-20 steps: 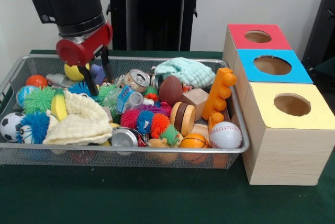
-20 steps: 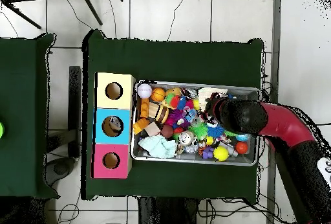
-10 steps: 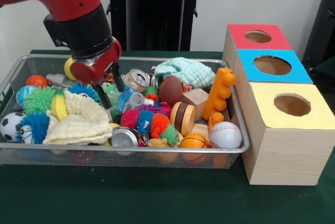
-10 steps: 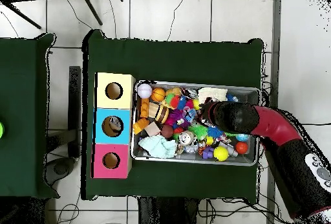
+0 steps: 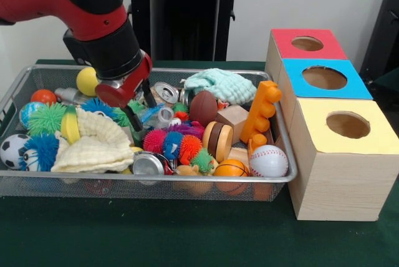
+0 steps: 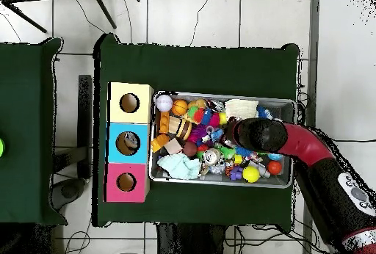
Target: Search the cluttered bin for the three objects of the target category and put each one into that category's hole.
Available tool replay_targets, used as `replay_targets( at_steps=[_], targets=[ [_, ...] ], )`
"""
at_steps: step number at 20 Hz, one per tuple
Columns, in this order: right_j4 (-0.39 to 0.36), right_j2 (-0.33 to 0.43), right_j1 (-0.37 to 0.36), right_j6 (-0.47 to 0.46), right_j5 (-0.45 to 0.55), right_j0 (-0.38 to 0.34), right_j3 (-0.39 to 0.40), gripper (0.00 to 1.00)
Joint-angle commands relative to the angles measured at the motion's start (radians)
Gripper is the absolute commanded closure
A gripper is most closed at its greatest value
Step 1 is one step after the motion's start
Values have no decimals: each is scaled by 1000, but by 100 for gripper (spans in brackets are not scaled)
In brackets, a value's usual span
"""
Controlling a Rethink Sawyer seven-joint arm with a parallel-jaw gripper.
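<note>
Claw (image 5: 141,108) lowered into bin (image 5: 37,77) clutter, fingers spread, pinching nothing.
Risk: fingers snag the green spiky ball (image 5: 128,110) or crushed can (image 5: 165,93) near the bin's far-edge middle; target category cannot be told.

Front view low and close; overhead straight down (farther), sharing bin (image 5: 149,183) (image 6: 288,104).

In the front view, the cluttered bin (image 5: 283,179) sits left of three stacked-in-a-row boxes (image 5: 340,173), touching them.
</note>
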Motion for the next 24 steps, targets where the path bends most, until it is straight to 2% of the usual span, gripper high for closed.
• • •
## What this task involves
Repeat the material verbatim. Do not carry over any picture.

## Response area
-20 steps: 
-20 steps: 
-10 steps: 
-10 steps: 
+0 steps: 
+0 steps: 
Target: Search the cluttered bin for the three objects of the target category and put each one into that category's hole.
Available tool replay_targets, used as `replay_targets( at_steps=[_], targets=[ [_, ...] ], )`
"""
at_steps: step number at 20 Hz, one per tuple
Columns, in this order: right_j4 (-0.39 to 0.36), right_j2 (-0.33 to 0.43), right_j1 (-0.37 to 0.36), right_j6 (-0.47 to 0.46), right_j5 (-0.45 to 0.55), right_j0 (-0.38 to 0.34), right_j3 (-0.39 to 0.40), gripper (0.00 to 1.00)
Joint-angle commands relative to the angles measured at the motion's start (radians)
Gripper is the absolute commanded closure
A gripper is most closed at its greatest value
Step 1 is one step after the motion's start
Values have no decimals: each is scaled by 1000, but by 100 for gripper (spans in brackets are not scaled)
In brackets, a value's usual span
"""
Controlling a Rethink Sawyer seven-joint arm with a parallel-jaw gripper.
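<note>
Claw (image 5: 141,108) lowered into bin (image 5: 37,77) clutter, fingers spread, pinching nothing.
Risk: fingers snag the green spiky ball (image 5: 128,110) or crushed can (image 5: 165,93) near the bin's far-edge middle; target category cannot be told.

Front view low and close; overhead straight down (farther), sharing bin (image 5: 149,183) (image 6: 288,104).

In the front view, the cluttered bin (image 5: 283,179) sits left of three stacked-in-a-row boxes (image 5: 340,173), touching them.
</note>
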Motion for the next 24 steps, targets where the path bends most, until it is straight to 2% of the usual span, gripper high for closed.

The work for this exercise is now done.